Stored items:
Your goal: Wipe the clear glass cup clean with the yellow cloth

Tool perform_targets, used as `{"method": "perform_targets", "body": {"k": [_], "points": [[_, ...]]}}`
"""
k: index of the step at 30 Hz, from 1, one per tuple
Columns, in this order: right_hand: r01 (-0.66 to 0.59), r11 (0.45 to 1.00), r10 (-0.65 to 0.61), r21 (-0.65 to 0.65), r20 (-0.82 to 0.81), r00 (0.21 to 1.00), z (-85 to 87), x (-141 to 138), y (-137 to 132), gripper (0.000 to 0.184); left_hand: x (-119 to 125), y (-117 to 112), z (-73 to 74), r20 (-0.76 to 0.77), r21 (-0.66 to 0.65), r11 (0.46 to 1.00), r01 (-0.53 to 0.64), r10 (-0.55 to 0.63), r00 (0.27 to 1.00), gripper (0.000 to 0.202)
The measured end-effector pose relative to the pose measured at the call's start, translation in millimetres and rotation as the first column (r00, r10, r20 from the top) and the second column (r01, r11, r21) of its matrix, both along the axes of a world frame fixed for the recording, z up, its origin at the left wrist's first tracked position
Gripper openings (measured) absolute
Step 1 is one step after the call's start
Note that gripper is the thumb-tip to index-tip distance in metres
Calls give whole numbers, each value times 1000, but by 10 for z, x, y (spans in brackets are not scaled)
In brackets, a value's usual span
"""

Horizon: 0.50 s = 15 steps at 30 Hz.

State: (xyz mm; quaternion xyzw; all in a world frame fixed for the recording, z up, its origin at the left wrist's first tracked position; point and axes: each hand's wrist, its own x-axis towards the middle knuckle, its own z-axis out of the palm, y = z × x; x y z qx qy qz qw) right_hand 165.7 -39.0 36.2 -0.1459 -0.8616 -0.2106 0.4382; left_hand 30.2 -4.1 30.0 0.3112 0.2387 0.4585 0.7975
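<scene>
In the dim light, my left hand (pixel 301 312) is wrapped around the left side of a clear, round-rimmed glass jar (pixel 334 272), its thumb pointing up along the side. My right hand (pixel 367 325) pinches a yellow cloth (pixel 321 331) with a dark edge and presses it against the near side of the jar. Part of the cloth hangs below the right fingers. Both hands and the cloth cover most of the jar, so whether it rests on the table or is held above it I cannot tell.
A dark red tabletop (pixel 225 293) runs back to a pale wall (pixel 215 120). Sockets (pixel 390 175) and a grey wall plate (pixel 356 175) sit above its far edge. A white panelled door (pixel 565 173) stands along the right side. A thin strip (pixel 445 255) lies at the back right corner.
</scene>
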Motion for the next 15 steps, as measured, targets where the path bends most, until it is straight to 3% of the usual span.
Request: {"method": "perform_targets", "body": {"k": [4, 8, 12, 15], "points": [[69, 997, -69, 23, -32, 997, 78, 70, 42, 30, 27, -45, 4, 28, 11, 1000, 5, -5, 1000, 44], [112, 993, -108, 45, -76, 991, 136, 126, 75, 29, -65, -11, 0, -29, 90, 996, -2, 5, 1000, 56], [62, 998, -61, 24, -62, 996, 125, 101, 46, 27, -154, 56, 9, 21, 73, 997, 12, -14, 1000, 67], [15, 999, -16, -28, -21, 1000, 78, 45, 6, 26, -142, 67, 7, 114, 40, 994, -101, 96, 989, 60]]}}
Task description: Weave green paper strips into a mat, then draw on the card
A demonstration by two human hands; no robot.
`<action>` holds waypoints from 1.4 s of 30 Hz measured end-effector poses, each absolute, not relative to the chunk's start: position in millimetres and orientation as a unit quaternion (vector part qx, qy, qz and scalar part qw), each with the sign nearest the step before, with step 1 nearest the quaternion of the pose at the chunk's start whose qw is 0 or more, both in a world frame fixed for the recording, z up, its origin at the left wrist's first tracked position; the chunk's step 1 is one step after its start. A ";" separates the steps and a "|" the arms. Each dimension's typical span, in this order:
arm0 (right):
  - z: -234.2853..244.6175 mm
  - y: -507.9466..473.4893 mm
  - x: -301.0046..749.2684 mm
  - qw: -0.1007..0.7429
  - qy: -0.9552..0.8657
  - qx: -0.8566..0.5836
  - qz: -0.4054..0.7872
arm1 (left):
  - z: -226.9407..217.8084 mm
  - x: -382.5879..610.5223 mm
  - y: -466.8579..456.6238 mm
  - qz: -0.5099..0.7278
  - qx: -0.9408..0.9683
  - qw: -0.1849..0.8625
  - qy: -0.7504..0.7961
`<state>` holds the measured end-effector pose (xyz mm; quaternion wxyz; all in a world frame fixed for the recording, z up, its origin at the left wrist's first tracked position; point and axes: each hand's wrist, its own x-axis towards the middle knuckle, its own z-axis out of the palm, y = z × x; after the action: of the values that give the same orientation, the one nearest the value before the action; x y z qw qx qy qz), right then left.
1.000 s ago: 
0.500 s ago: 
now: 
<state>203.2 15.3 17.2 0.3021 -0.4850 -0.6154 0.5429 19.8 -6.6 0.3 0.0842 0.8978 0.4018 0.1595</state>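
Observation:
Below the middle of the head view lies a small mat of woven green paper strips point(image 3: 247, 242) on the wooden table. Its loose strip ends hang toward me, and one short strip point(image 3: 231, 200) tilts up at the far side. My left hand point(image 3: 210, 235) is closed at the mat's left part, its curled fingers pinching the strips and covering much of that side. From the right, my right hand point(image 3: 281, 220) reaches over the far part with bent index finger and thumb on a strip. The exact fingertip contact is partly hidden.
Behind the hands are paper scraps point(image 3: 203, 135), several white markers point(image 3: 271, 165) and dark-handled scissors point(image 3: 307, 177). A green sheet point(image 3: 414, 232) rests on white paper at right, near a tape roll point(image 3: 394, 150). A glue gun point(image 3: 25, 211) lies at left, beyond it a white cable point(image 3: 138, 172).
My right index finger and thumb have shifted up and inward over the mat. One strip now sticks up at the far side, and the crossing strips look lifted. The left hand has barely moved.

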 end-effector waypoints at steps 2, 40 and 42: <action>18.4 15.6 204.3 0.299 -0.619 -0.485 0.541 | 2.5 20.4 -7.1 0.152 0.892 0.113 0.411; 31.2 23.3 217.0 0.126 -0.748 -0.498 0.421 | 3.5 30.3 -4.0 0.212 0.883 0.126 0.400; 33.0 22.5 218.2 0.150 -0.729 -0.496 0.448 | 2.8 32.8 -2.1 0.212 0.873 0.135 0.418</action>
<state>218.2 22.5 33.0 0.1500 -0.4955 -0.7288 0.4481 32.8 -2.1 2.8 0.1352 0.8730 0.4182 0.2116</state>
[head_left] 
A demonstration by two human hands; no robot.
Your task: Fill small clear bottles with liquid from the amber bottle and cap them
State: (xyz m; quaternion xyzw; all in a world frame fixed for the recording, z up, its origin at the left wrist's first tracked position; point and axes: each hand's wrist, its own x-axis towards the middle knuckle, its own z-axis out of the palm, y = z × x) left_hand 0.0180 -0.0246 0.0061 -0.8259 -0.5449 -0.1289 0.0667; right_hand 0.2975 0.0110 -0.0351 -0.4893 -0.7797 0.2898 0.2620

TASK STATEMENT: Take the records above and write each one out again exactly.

REPLY TO THE EXERCISE:
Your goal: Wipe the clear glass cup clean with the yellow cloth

Tool perform_targets, used as `{"method": "perform_targets", "body": {"k": [_], "points": [[_, ...]]}}`
"""
k: index of the step at 30 Hz, from 1, one per tuple
Columns, in this order: right_hand: r01 (-0.66 to 0.59), r11 (0.45 to 1.00), r10 (-0.65 to 0.61), r21 (-0.65 to 0.65), r20 (-0.82 to 0.81), r00 (0.21 to 1.00), z (-85 to 87), x (-141 to 138), y (-137 to 132), gripper (0.000 to 0.184); left_hand: x (-119 to 125), y (-117 to 112), z (-73 to 74), r20 (-0.76 to 0.77), r21 (-0.66 to 0.65), r11 (0.46 to 1.00), r01 (-0.53 to 0.64), r10 (-0.55 to 0.63), r00 (0.27 to 1.00), gripper (0.000 to 0.202)
The measured end-effector pose relative to the pose measured at the call's start, translation in millimetres and rotation as the first column (r00, r10, r20 from the top) and the second column (r01, r11, r21) of its matrix, both along the axes of a world frame fixed for the recording, z up, its origin at the left wrist's first tracked position
Gripper openings (measured) absolute
Step 1 is one step after the call's start
Note that gripper is the thumb-tip to index-tip distance in metres
Calls give whole numbers, each value times 1000, but by 10 for z, x, y (spans in brackets are not scaled)
In brackets, a value's usual span
"""

Horizon: 0.50 s = 15 steps at 30 Hz.

State: (xyz mm; quaternion xyzw; all in a world frame fixed for the recording, z up, its origin at the left wrist's first tracked position; point and axes: each hand's wrist, its own x-axis towards the middle knuckle, its own z-axis out of the palm, y = z × x; x y z qx qy qz qw) right_hand 165.7 -39.0 36.2 -0.1459 -0.8616 -0.2106 0.4382; left_hand 30.2 -4.1 30.0 0.3112 0.2387 0.4585 0.7975
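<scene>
In the dim light, my left hand (pixel 301 312) is wrapped around the left side of a clear, round-rimmed glass jar (pixel 334 272), its thumb pointing up along the side. My right hand (pixel 367 325) pinches a yellow cloth (pixel 321 331) with a dark edge and presses it against the near side of the jar. Part of the cloth hangs below the right fingers. Both hands and the cloth cover most of the jar, so whether it rests on the table or is held above it I cannot tell.
A dark red tabletop (pixel 225 293) runs back to a pale wall (pixel 215 120). Sockets (pixel 390 175) and a grey wall plate (pixel 356 175) sit above its far edge. A white panelled door (pixel 565 173) stands along the right side. A thin strip (pixel 445 255) lies at the back right corner.
</scene>
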Motion for the next 15 steps, as measured, targets where the path bends most, until it is straight to 3% of the usual span.
Request: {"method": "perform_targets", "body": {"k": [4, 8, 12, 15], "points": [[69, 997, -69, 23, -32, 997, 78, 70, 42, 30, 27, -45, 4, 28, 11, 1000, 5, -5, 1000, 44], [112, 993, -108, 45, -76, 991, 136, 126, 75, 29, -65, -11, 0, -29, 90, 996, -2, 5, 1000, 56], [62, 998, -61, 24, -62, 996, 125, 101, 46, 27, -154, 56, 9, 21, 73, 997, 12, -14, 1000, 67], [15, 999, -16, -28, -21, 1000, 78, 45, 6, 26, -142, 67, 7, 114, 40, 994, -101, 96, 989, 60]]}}
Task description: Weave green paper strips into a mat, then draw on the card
A demonstration by two human hands; no robot.
`<action>` holds waypoints from 1.4 s of 30 Hz measured end-effector poses, each absolute, not relative to the chunk's start: position in millimetres and orientation as a unit quaternion (vector part qx, qy, qz and scalar part qw), each with the sign nearest the step before, with step 1 nearest the quaternion of the pose at the chunk's start whose qw is 0 or more, both in a world frame fixed for the recording, z up, its origin at the left wrist's first tracked position; the chunk's step 1 is one step after its start. A ";" separates the steps and a "|" the arms. Each dimension's typical span, in this order:
arm0 (right):
  - z: -234.2853..244.6175 mm
  - y: -507.9466..473.4893 mm
  - x: -301.0046..749.2684 mm
  - qw: -0.1007..0.7429
  - qy: -0.9552..0.8657
  - qx: -0.8566..0.5836
  - qz: -0.4054..0.7872
arm1 (left):
  - z: -226.9407..217.8084 mm
  - x: -382.5879..610.5223 mm
  - y: -466.8579..456.6238 mm
  - qz: -0.5099..0.7278
  - qx: -0.9408..0.9683
  - qw: -0.1849..0.8625
  - qy: -0.7504..0.7961
`<state>` holds the measured end-effector pose (xyz mm; quaternion wxyz; all in a world frame fixed for the recording, z up, its origin at the left wrist's first tracked position; point and axes: each hand's wrist, its own x-axis towards the middle knuckle, its own z-axis out of the palm, y = z × x; after the action: of the values that give the same orientation, the one nearest the value before the action; x y z qw qx qy qz), right then left.
1.000 s ago: 
0.500 s ago: 
now: 
<state>203.2 15.3 17.2 0.3021 -0.4850 -0.6154 0.5429 19.8 -6.6 0.3 0.0842 0.8978 0.4018 0.1595</state>
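Observation:
Below the middle of the head view lies a small mat of woven green paper strips point(image 3: 247, 242) on the wooden table. Its loose strip ends hang toward me, and one short strip point(image 3: 231, 200) tilts up at the far side. My left hand point(image 3: 210, 235) is closed at the mat's left part, its curled fingers pinching the strips and covering much of that side. From the right, my right hand point(image 3: 281, 220) reaches over the far part with bent index finger and thumb on a strip. The exact fingertip contact is partly hidden.
Behind the hands are paper scraps point(image 3: 203, 135), several white markers point(image 3: 271, 165) and dark-handled scissors point(image 3: 307, 177). A green sheet point(image 3: 414, 232) rests on white paper at right, near a tape roll point(image 3: 394, 150). A glue gun point(image 3: 25, 211) lies at left, beyond it a white cable point(image 3: 138, 172).
My right index finger and thumb have shifted up and inward over the mat. One strip now sticks up at the far side, and the crossing strips look lifted. The left hand has barely moved.
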
 end-effector waypoints at steps 2, 40 and 42: <action>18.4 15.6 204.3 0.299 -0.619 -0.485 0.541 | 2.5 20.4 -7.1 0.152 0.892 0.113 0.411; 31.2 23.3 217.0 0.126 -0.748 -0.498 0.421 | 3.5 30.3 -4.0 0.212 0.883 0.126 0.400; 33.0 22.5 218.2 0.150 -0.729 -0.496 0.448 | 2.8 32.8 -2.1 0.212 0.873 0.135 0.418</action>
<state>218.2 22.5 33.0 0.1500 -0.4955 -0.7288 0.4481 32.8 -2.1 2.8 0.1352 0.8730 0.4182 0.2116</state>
[head_left] 
A demonstration by two human hands; no robot.
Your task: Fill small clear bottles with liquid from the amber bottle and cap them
State: (xyz m; quaternion xyzw; all in a world frame fixed for the recording, z up, its origin at the left wrist's first tracked position; point and axes: each hand's wrist, its own x-axis towards the middle knuckle, its own z-axis out of the palm, y = z × x) left_hand 0.0180 -0.0246 0.0061 -0.8259 -0.5449 -0.1289 0.0667; right_hand 0.2975 0.0110 -0.0351 -0.4893 -0.7797 0.2898 0.2620

That completes the output.